Günümüzde, İstanbul’da park ve yeteri kadar gezinti alanı olmamasından şikayet etmekteyiz. Gerek Suriçi gerekse Boğaziçi, kendi nüfusu ile orantılı olmasa da belirli büyüklükte park ve gezinti alanına sahiptir. Ancak denetimsiz bir şekilde iskan edilen alanlarda büyük sıkıntılar yaşanmaktadır. İmparatorluk döneminin sarayları ve kasırları, park ve gezi alanlarına dönüştürülmüştür. Bir dönem saray tarafından kişilere mülk olarak hediye edilen alanlar ise onlar tarafından ağaçlandırılarak şimdilerde park ve gezi alanı olarak kullanılır hale getirilmiştir. Topkapı Sarayı’nın bahçesi olan Gülhane Parkı, Eski Saray’ın bulunduğu Üniversite bahçesi, 1950’li yıllarda denizden doldurularak yeşil alan haline getirilen Marmara Surları önündeki büyük alanlar, Dolmabahçe Vadisi, Yıldız Parkı, Emirgan Korusu, Belgrad Ormanı, Abraham Paşa Korusu, Kanlıca Hidiv Korusu, Mihrabat Korusu, Fethi Ahmet Paşa Korusu bu alanların önde gelenleri olarak hizmet vermektedir.

Uzun süreli yatırımlar

Bu alanlar İstanbul gibi evrensel boyutlu bir şehir için yeterli midir? Elbette bu kadar büyük bir şehir için yeteri kadar mesire ve gezi alanı olduğunu söylemek mümkün değildir. Geçmişe nazaran çok büyük bir alana yayılan İstanbul’un eski iskan alanlarının daha yeşil olduğunu, buna karşın son elli yıldır yoğun bir şekilde iskan edilen alanların yeteri kadar yeşil alana sahip olmadığını görmekteyiz. Bundan böyle şehrin çeperlerindeki büyük arazilerin, özellikle bir dönem askeri amaçla kullanılan alanların iskana açılmayıp, gezi ve park alanı olarak düzenlenmesi gerekmektedir. Belki bu önerim ekonomik açıdan rantabl bir öneri değil, ancak giderek daha fazla nüfusu barındıran bir şehirde kısa süreli değil uzun süreli yatırımlar yapmak, yeni gezi ve park alanları düzenlemek gerekir.

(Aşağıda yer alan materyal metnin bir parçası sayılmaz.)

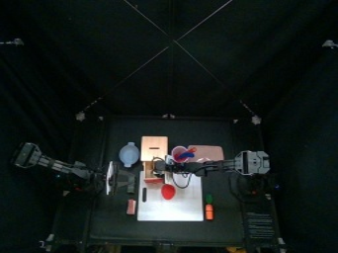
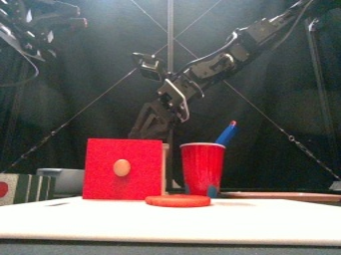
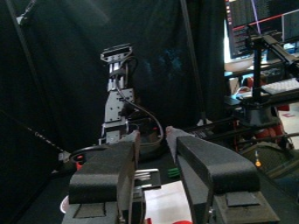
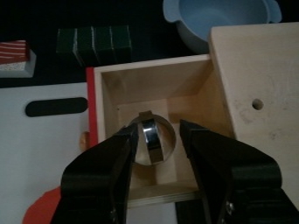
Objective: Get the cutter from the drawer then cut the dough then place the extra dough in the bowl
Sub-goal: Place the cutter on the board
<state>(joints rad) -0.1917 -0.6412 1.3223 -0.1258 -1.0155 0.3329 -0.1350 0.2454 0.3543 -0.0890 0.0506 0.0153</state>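
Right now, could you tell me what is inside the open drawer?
The metal cutter lies in the drawer, between the open jaws of the right gripper. The jaws cover part of the drawer floor, so anything there is unseen.

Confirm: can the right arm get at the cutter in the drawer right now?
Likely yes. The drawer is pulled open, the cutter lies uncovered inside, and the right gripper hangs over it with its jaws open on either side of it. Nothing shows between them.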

Günümüz yöneticileri pek farkında değiller ama, her boş bulduğumuz yere inşaat yapmanın getireceği kaosun bedeli, kısa süreli rant beklentisinden çok daha büyük olacaktır.

‘Cana can katan vadi Kağıthane’

İSTANBUL’UN MESİRE YERLERİ


Miss Pardoe adıyla tanınan ve 1836’da babasının görevi nedeniyle İstanbul’a gelen Julia Pardoe şehirde kaldığı dokuz yıl içinde yazdığı mektuplardan birinde Kağıthane Mesiresi’ni, “Tıpkı Prens Rasselas’ın vadisi gibi, dört bir yandan yüksek ve kıraç tepelerle çevrili olan Kağıthane Vadisi öyle taze, yeşil ve güneşli duruyor ki ilk aklımıza gelen, tabiatın burayı tatil günleri için yaratmış olduğudur. Pera’dan buraya araba yolculuğu çok zevkli; tepelerin havası o kadar temiz ki canınıza can katıyor” sözleri ile anlatır.
1921-1922 yılları arasında anılarını yayınlayan Leyla Saz Hanım “...Çocukluk ve genç kızlık dönemlerimde İstanbul’un hemen her tarafında seyir yerlerimiz pek çoktu, baharda Kağıthane, Silahtar Ağa, Aynalıkavak, Karaağaç, Çırpıcı, Hacı Hüseyin Bağı, Ihlamur, Fulya tarlaları... Yazın ise Beykoz Çayırı, Kalender, Sultaniye, Çubuklu, Göksu, Küçüksu, Çamlıca, Fener Bahçesi...” Buraları hem erkekler hem de kadınlar için seyir yerleriydi demektedir. Dönemin saraya yakın kişileri ve özellikle de sultanlar dört atlı ya da iki atlı arabaları ile Kağıthane, Küçüksu, Çamlıca ve Fenerbahçesi’ne gitmeyi tercih etmektedirler. 1900’lü yılların başlarında Göksu Deresi gezisi pek rağbettedir. Boğaziçi’nde oturanlar üç çifte, iki çifte, piyade gibi özel kayıklarıyla buraya gelirler, devlet büyüklerinin eşlerinin üç çifte kayığa binmeleri uygun görülmektedir. “Küpeştesinin iki tarafından denize sarkıtılmış, köşelerine balık, çapa ya da püskül iliştirilmiş, sırma saçaklı renk renk işlenmiş örtülerle bezenmiş kayıklarla ince yaşmaklı, süslü feraceli şık hanımlar, süslü şemsiyeleriyle üstlerine kelebek konmuş çiçeklere benzerlerdi” diyerek geçmişin güzel günlerini yad etmektedir.